Les requérants réitèrent leurs allégations quant à la violation de l'article 10 de la Convention. Ils affirment en premier lieu que l'application dans leur cas de l'article 312 § 2 du code pénal n'est pas conforme à la condition de la prévisibilité de la loi tel que formulée à l'article 10 § 2 de la Convention. Ils maintiennent par ailleurs qu'aucun des buts légitimes énumérés dans l'article 10 de la Convention n'avait été visé par l'ingérence dont ils ont fait l'objet. Les requérants maintiennent en outre que l'ingérence litigieuse n'était pas nécessaire dans une société démocratique et rappellent que leur déclaration portait sur un débat d'intérêt public. Enfin, ils énoncent que les termes de la déclaration constituaient un appel à la paix et une quête de la justice, qui expose, sur la base des versets coraniques, les principes de l'égalité et de la dignité humaine. Quant à l'éventuel impact de leur déclaration, les requérants affirment qu'ils ne sont pas des figures publiques et politiques marquantes.

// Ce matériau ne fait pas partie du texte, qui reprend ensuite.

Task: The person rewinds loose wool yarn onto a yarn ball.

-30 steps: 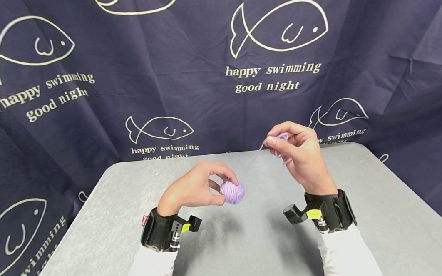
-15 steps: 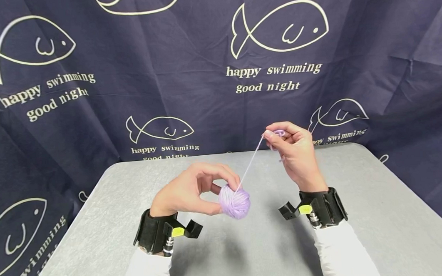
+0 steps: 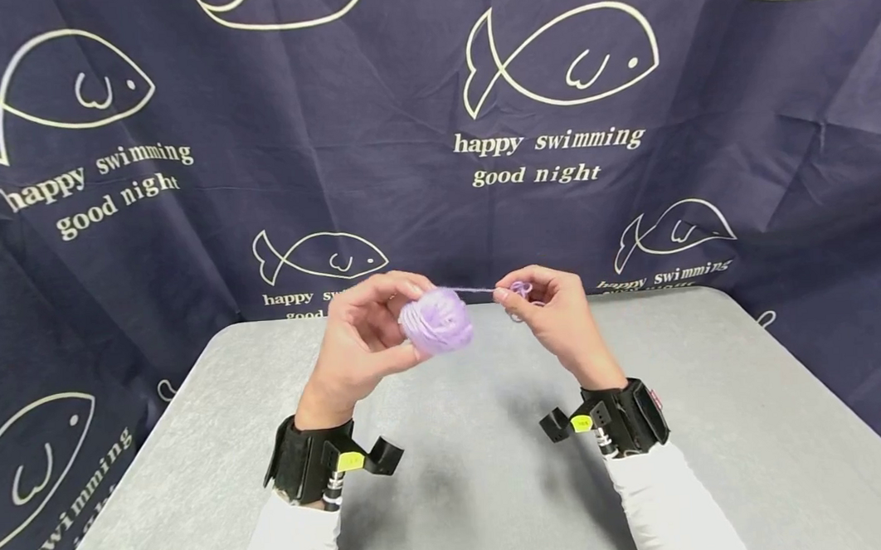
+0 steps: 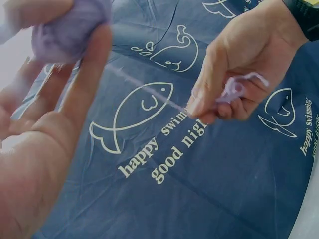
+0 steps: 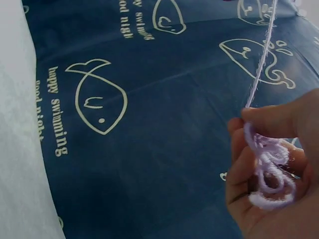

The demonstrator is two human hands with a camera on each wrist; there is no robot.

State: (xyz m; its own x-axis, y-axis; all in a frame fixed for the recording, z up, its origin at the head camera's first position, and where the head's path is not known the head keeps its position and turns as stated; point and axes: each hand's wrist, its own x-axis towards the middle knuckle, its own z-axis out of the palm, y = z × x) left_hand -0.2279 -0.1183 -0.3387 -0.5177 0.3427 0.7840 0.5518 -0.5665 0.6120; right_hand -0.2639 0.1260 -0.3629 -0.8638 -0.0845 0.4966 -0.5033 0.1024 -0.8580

Concernant la proportionnalité de l'ingérence au but légitime visé, les requérants rappellent qu'ils ont été condamnés au départ chacun à deux ans de prison et que la cour de sûreté de l'Etat a également ordonné la confiscation de tous les exemplaires du bulletin du HADEP de janvier 1997. Partant, ils considèrent que la condition de la proportionnalité n'est pas remplie.
A la lumière des arguments cités, la Cour estime que cette partie de la requête pose de sérieux problèmes de fait et de droit qui nécessitent un examen au fond. Il s'ensuit que celle-ci ne saurait être déclarée manifestement mal fondée au sens de l'article 35 § 3 de la Convention. La Cour constate en outre qu'elle ne se heurte à aucun autre motif d'irrecevabilité.
c) Grief tiré de l'article 11 de la Convention
Les requérants se plaignent également d'une atteinte injustifiée à leur droit à la liberté d'association, étant donné la législation interne qui prévoit que les personnes condamnées en vertu de l'article 312 du code pénal ne peuvent être fondatrices d'associations (loi no 2908, article 4 § 2 b) ou de syndicats, ni membres des bureaux de ces derniers (loi no 2929, article 5), et qu'il leur est également interdit de fonder des partis politiques ou d'y adhérer (loi no 2820, article 11 § 5) ou d'être élues parlementaires ( loi no2839, article 11, alinéa f 3).
Le Gouvernement ne présente pas d'observations quant à ce grief.
La Cour considère que le grief tiré de l'article 11 de la Convention porte sur les mêmes faits que ceux tirés de l'article 10. Elle propose d'examiner ces griefs sous l'angle de l'article 10, suivant le raisonnement exposé par la Cour dans son arrêt Parti socialiste et autres c. Turquie (arrêt du 25 mai 1998, Recueil 1998-III, § 55).
Par ces motifs, la Cour, à l'unanimité,
Déclare recevables, tous moyens de fond réservés, les griefs des requérants tirés des articles 6 § 1 et 10 de la Convention ;
Déclare la requête irrecevable pour le surplus.